Keeping Up the Motivation

By Nicole Flannigan

 

Keeping up the Motivation

Now that summer is in full swing and the days are getting hotter and longer it’s easier to find excuses not to exercise. For some people it’s an everyday battle just to get up and get to the gym, although I’m sure most of us find that once we walk through the door of the club it’s not all that bad. By the time the workout is done you feel like a different person than the one that rolled out of bed just over an hour ago. Whether it’s working out before the sun comes up or taking a 20 minute power walk to break up the busy work day here a few easy ways to keep up the good work this summer.

  1. Workout Early in the Morning- If you get up and go early you will increase your chances of getting in a good workout. At the beginning of the day we have the least amount of excuses for skipping a workout. If getting up early enough is the problem, try limiting your snooze to five minutes – this way you won’t fall back into a deep sleep. Once you get into a routine of getting up and out early it will get easier. Not to mention you will get to work feeling more focused and energized.
  2. Lift before you Run- instead of sitting on a cardio machine and sweating your calories away try doing a quick toning routine pre-cardio. Strength training is something that demands a little bit more attention and skill than running on an elliptical so it works best to do these exercises first.
  3. Finish strong and Increase your metabolism- after your toning routine, jump on the treadmill for a high intensity cardio workout to finish up. High intensity exercise causes your metabolism to stay elevated several hours post workout. So if you burned 300 calories during your session, you will burn another 50 or so calories while you shower and get dressed.
  4. Power walk to beat the midday slump- As little as 20 minutes of low intensity cardio, such as walking, can give you a 20 percent increase in energy.
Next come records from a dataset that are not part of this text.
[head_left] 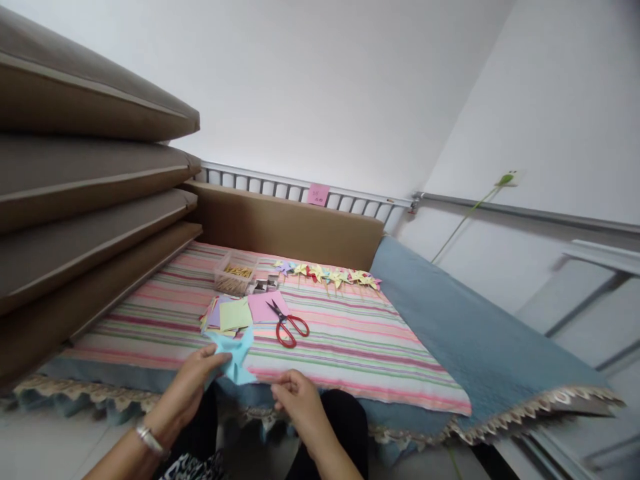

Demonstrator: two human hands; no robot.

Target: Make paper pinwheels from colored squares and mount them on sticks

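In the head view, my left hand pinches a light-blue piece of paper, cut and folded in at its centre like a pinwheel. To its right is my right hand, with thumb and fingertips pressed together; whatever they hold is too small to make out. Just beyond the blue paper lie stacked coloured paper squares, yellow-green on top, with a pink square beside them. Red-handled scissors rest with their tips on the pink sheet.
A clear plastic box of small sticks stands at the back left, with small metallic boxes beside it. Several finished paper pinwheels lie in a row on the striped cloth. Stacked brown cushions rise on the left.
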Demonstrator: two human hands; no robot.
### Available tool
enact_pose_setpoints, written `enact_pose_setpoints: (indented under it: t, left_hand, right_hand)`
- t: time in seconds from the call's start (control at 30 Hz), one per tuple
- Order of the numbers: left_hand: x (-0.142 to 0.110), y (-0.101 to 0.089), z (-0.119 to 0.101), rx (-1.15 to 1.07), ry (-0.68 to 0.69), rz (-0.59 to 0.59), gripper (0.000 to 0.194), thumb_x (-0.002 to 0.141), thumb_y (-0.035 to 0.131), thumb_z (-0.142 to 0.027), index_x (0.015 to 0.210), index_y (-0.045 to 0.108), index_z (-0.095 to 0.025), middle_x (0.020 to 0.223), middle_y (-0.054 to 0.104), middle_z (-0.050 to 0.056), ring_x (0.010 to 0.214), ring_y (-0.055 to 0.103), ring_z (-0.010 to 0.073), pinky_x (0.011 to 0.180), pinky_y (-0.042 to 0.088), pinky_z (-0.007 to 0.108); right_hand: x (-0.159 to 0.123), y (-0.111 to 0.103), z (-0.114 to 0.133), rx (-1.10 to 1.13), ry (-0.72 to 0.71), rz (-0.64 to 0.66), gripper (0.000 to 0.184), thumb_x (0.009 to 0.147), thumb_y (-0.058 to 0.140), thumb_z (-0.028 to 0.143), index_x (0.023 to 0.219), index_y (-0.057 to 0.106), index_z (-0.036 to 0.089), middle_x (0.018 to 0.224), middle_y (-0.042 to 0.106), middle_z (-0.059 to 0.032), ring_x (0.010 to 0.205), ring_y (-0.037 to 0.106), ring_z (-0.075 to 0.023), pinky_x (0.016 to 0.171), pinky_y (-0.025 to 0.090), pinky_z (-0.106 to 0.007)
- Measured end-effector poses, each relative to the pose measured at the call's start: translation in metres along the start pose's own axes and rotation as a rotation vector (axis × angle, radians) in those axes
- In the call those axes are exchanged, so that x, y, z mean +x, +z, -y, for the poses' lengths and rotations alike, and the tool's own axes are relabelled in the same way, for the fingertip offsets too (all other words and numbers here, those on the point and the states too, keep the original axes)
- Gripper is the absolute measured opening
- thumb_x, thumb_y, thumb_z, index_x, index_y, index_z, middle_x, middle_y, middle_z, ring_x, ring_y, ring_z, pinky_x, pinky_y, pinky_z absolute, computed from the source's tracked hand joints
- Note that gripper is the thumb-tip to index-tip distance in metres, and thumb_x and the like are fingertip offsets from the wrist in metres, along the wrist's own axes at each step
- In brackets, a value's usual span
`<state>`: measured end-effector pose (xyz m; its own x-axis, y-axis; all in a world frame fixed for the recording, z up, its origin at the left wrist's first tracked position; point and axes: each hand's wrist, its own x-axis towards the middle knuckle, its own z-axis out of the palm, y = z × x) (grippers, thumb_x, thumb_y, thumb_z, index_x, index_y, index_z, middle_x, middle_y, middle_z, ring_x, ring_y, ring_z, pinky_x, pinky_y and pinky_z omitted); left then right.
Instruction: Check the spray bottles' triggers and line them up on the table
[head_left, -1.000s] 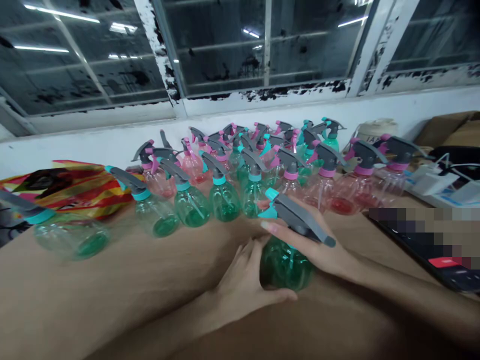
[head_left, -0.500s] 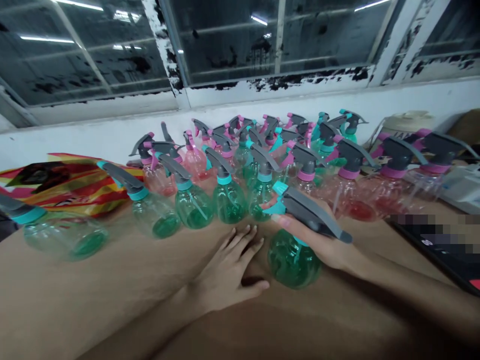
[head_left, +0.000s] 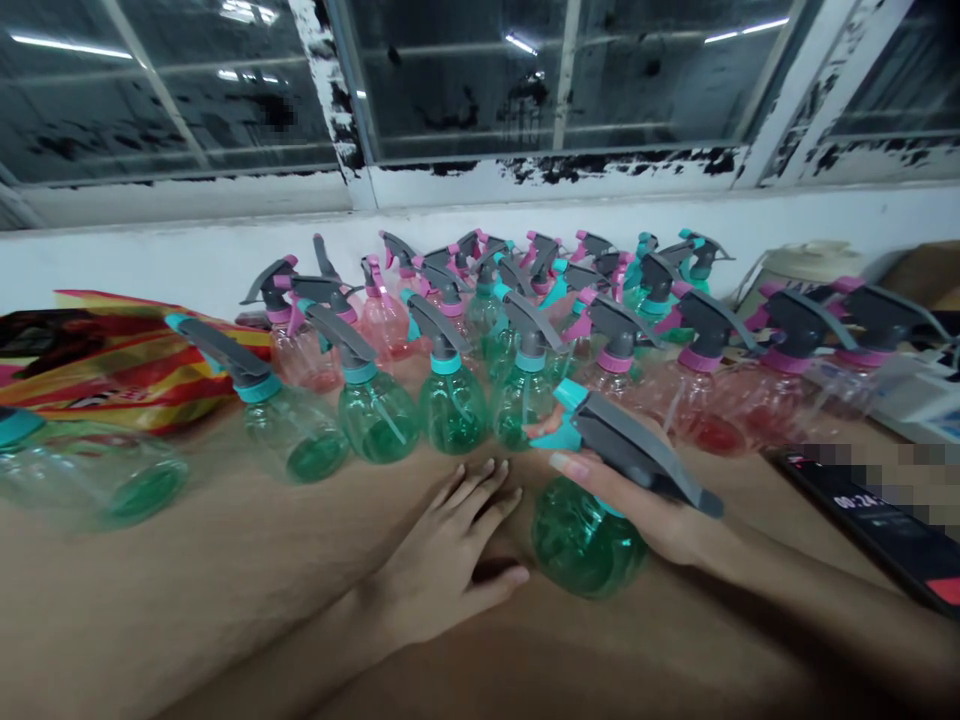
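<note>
At lower centre, the left hand (head_left: 442,560) lies palm down on the table (head_left: 247,600), its fingers released and slightly spread, holding nothing. Just right of it, right of the frame's centre, the green spray bottle (head_left: 589,540) stands with its neck grasped by the fingers of the right hand (head_left: 637,490); a phone (head_left: 862,520) lies at the lower right.

Item: Left hand (head_left: 442,565), left of the nearest spray bottle (head_left: 589,545); bare, slim fingers, nails reaching slightly past the tips. Item: left forearm (head_left: 300,645), left of the spray bottle; bare, slender. Item: Right hand (head_left: 664,515), beside the spray bottle's neck; bare, rounded nail showing. Item: right forearm (head_left: 817,595), right of the spray bottle; bare, slender.
</note>
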<state>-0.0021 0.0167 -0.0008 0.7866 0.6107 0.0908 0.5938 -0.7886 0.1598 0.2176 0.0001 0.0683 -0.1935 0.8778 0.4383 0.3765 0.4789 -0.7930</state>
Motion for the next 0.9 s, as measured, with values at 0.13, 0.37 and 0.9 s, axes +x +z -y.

Many people seem to think that exercise will make you tired. In fact, the opposite is true. Certain chemicals in the brain are activated during exercise that can give you that boost you need to get through the rest of the afternoon.
  5. Take the steps double time- next time you opt to take the stairs (which should be every time) take them two at a time (unless you are wearing heels). This quick burst of power will activate muscles in your legs that usually remain inactive when you are sitting at your desk. Fast twitch muscles are used for quick bursts of speed; these muscles burn more calories than slow twitch muscles.
  6. Set up your gear- you can have all the good intentions to make it to the gym and workout but if you forget a vital piece of equipment, such as gym sneakers, you spoil your plans completely. Lay your gym clothes out the night before. If you are a morning exerciser, put everything out so it’s ready as soon as you roll out of bed. If you prefer to work out after work, pack your gym bag and leave it next to your workbag.